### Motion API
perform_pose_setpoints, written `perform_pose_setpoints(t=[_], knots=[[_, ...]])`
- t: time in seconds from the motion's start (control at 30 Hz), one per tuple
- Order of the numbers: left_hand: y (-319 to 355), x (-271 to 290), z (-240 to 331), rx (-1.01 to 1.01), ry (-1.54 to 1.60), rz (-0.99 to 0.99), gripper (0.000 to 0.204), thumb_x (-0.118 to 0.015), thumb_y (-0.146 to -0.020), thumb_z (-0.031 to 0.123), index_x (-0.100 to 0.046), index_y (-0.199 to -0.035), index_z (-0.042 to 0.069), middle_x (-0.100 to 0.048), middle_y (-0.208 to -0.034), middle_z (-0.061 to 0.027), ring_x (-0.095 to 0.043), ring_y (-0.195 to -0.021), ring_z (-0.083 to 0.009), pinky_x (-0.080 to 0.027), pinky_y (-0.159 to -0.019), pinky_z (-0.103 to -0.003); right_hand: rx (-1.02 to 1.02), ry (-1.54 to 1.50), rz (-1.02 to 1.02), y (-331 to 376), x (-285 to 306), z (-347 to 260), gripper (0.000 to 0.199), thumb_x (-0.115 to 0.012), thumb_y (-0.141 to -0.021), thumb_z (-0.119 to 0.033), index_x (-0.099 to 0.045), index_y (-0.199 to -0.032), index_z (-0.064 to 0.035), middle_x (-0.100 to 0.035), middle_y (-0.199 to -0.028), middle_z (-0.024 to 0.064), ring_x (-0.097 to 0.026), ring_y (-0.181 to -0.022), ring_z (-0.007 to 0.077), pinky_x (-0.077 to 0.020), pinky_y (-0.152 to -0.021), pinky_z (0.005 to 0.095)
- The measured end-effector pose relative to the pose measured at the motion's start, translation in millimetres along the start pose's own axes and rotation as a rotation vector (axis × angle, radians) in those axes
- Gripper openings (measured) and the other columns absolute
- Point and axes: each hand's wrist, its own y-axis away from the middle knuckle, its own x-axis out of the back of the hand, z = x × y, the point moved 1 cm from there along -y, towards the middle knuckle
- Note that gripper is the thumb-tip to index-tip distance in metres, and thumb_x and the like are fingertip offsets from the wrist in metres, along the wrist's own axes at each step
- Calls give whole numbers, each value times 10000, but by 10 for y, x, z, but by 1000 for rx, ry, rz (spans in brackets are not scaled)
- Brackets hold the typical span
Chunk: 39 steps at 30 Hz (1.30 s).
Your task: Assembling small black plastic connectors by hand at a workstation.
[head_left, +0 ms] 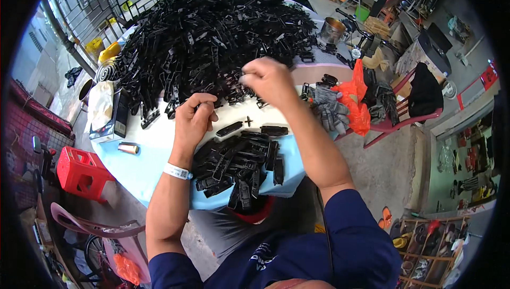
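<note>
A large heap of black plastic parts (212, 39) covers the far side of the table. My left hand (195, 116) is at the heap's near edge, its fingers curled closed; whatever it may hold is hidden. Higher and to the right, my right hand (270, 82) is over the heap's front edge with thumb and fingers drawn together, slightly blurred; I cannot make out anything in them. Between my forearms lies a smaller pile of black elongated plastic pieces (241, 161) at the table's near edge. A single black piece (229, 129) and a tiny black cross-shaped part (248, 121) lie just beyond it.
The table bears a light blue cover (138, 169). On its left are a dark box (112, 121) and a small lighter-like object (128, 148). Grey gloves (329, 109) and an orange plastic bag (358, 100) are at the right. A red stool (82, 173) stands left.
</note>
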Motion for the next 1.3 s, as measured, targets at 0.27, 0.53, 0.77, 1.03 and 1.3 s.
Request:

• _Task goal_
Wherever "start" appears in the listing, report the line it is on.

• _Solved problem_
- t: time in seconds from the motion's start (control at 30 Hz), one per tuple
- The measured end-effector pose relative to the pose measured at the motion's start, translation in millimetres along the start pose's own axes and rotation as a rotation vector (axis × angle, radians) in those axes

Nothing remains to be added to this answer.